• [EXERCISE DESCRIPTION]
Collect each line of the entries that holds the string "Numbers".

• [MATERIAL FOR THIS TASK]
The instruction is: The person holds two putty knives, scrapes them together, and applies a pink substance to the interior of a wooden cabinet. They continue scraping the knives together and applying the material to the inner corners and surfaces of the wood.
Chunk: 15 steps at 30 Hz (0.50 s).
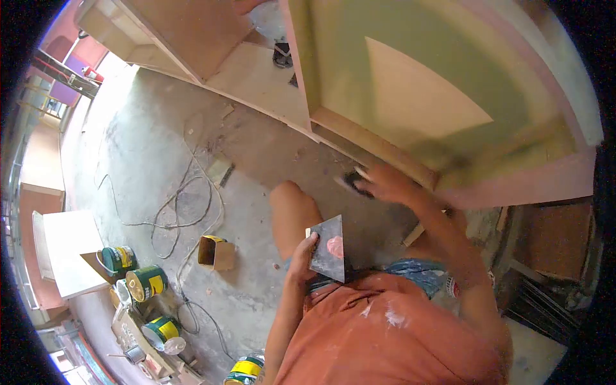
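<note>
My left hand (303, 255) grips a dark flat putty plate (328, 256) by its edge, close to my lap. A dab of pink putty (335, 247) lies on the plate. My right hand (387, 185) reaches forward, closed on a small dark flat tool (357, 183) that is smeared by motion. That hand is low, beside the bottom edge of a wooden cabinet (375, 151). The cabinet's panel (417, 83) shows a pale area with a greenish border.
Loops of cable (183, 218) lie across the concrete floor (141, 173). An open cardboard box (217, 253) stands left of me. Several paint cans (147, 283) sit beyond it beside scrap wood. More cabinet carcasses (250, 83) extend along the far side.
</note>
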Motion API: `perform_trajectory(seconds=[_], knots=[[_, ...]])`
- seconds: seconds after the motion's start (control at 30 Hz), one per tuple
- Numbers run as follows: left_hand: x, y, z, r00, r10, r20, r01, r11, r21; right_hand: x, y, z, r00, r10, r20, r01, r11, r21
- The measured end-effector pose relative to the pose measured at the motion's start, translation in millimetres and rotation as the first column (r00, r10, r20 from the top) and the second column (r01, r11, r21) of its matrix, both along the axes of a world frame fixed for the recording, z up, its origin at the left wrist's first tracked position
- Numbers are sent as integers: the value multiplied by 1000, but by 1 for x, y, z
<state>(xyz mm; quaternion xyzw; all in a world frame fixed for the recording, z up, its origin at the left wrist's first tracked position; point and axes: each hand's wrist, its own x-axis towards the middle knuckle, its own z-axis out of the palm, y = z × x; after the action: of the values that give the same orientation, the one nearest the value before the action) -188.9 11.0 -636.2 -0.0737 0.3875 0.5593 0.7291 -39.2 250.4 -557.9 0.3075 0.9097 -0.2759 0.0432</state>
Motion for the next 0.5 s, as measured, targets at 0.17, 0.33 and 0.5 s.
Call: perform_trajectory(seconds=[0.17, 0.33, 0.5], knots=[[0, 1, -13, 997, 66, 49, -61, 994, -94, 113, -92, 21, 914, 65, 402, -66, 998, -11], [2, 15, -2, 999, -22, -39, 21, 999, -45, 187, -195, 51, 890, 125, 439, -247, 941, 233], [23, 37, 10, 988, 72, -140, -67, 997, 38, 201, -154, 85, 772, 136, 621, 75, 951, -301]])
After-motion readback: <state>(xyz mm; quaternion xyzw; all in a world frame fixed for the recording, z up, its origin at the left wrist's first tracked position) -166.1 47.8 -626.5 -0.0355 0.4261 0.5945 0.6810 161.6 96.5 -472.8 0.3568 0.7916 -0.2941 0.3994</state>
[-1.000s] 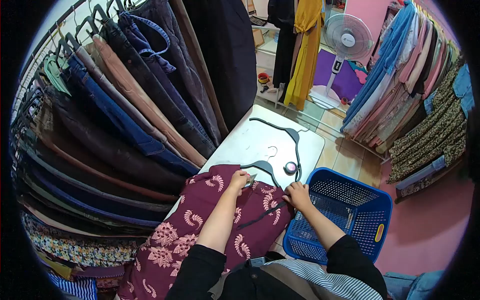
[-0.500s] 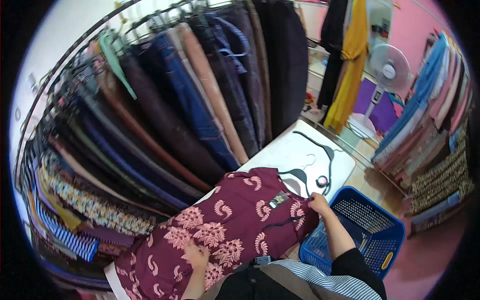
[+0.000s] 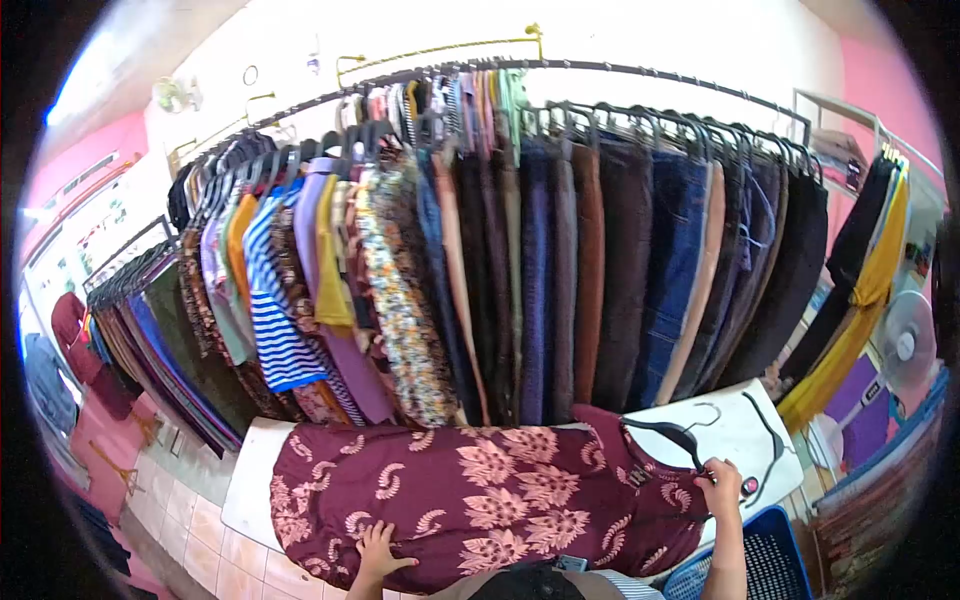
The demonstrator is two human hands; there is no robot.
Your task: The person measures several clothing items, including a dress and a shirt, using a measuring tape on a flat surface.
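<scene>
A maroon dress (image 3: 430, 500) with pale pink leaf and flower prints lies spread over a white table (image 3: 250, 470). Fingers apart, my left hand (image 3: 377, 552) rests flat on its lower part. My right hand (image 3: 720, 490) is closed at the dress's shoulder beside the neckline, where one arm of a black hanger (image 3: 668, 432) reaches my fingers. The hanger's metal hook points away from me. A second black hanger (image 3: 770, 430) lies farther right on the table. Close by my right hand sits a small round black item with a pink centre (image 3: 749, 486).
Behind the table, a long rack of hanging garments (image 3: 540, 280) spans the view. A blue plastic basket (image 3: 775, 555) stands below the table at right. Farther right are a yellow garment (image 3: 860, 300) and a standing fan (image 3: 905, 335). Another clothes rack (image 3: 170, 340) stands at left.
My view has turned left, showing the table's left end and more of the rack. My left hand has shifted from the flower print toward the hem and spread out. The right hand stays at the shoulder.
</scene>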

• [ANSWER TO THE EXERCISE]
- Numbers run as follows: left_hand: x, y, z, r00, r10, r20, r01, r11, r21; right_hand: x, y, z, r00, r10, r20, r01, r11, r21
- Numbers are sent as integers: the value multiplied by 1000, but by 1 for x, y, z

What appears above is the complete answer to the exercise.